Carbon in glycerol has a lower oxidation state (−2) than glucose (0). As a consequence, glycerol catabolism produces more reducing equivalents (Fig. 1). This has a significant effect on the intracellular NADH/NAD⁺ ratio, that causes the cells to direct carbon flow towards the synthesis of more reduced products when using glycerol compared to glucose in order to achieve redox balance.²¹ On the other hand, the two different agitation speeds provided the cultures with different oxygen availability, which also affected the oxidation state of the cells, resulting in variations in the product pattern. The ratio ethanol/acetate can be used as an indicator of the redox state of the cells.^21,22 An increase in ethanol production relative to a small decrease in acetate in cultures grown in glycerol at 125 rpm resulted in a high ethanol to acetate ratio, reflecting a reduced internal state.

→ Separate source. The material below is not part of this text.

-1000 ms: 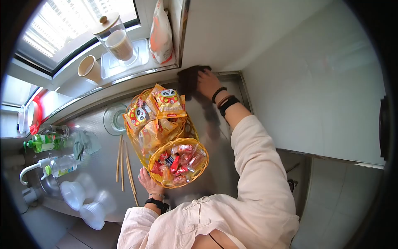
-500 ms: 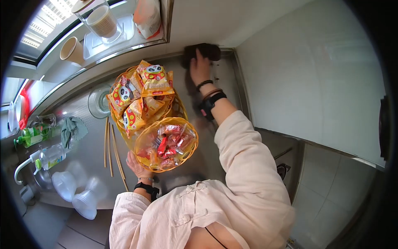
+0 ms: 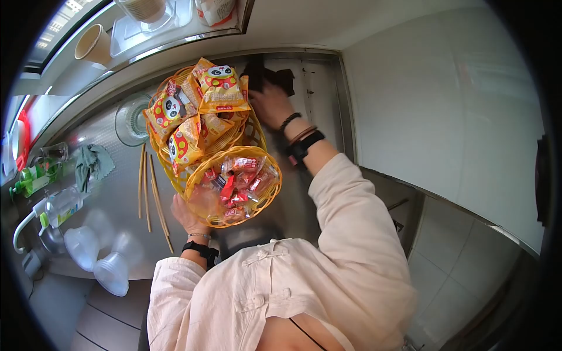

These cultures had the highest values (4.04 mol/mol), followed by cultures grown in glycerol at 500 rpm (2.66), and cells grown in glucose at 125 rpm (1.03) (Fig. 2). The amount of ethanol produced in the cultures grown in glucose did not suffer major changes, but acetate concentration decreased at lower agitation. As a result, the lowest ethanol to acetate ratio (0.75) corresponded to the cultures grown with the more oxidized carbon source (glucose) at the highest agitation speed (500 rpm). Cultures growing on glycerol produced much more ethanol than those using glucose, and significant amounts of ethanol were accumulated in the glycerol cultures even at high aeration.

These results show that the effects of using two different agitation speeds in recombinant E. coli cultures were totally different with the two carbon sources. Reduced aeration favored the formation of PHB and ethanol in the glycerol cultures, probably as a result of redirecting carbon metabolism to increase the consumption of reducing power. The behavior of the glucose cultures was clearly different, as carbon flow was mostly directed towards lactate and formate when oxygen availability was lower, as previously described,²¹ resulting in a decrease in PHB synthesis. The internal redox state of the cells is one of the main signals driving the metabolic changes that result in the differences in metabolic product distribution. Cells growing on glycerol are in a more reduced intracellular state than when glucose is used in similar conditions of oxygen availability. As a result, cultures using these substrates will respond to the same aeration conditions with different metabolic profiles in order to tune their metabolism, adjusting the consumption of reducing equivalents. This occurs because cells growing on glycerol will switch to high reducing power consuming metabolism in conditions in which glucose cultures are still able to sustain an oxidative metabolism.

In view of the results obtained in this work, it can be concluded that even small variations in oxygen availability, such as the ones used in this study, can lead to significant changes in the metabolite distribution of E. coli cultures. These changes vary when using carbon sources with different oxidation states, for instance glucose and glycerol, reflecting the metabolic adjustments that take place in order to optimize cell growth. Most metabolic studies are performed using glucose, but many of the effects observed in cultures using this substrate cannot be extrapolated to other carbon sources. Because of this, the effect of different culture conditions, such as oxygen availability, must be carefully assessed in order to optimize the production of desired metabolites from other substrates, such as glycerol. Moderate agitation led to the highest amount of PHB and ethanol from glycerol in the E. coli recombinants, which is desirable in bioprocesses in order to reduce aeration related problems and associated costs, and opens the possibility for the joint production of these high value biochemicals.

Addendum to: de Almeida A, Giordano AM, Nikel PI, Pettinari MJ. Effects of aeration on the synthesis of poly(3-hydroxybutyrate) from glycerol and glucose in recombinant Escherichia coli. Appl Environ Microbiol. 2010;76:2036–2040. doi: 10.1128/AEM.02706-09.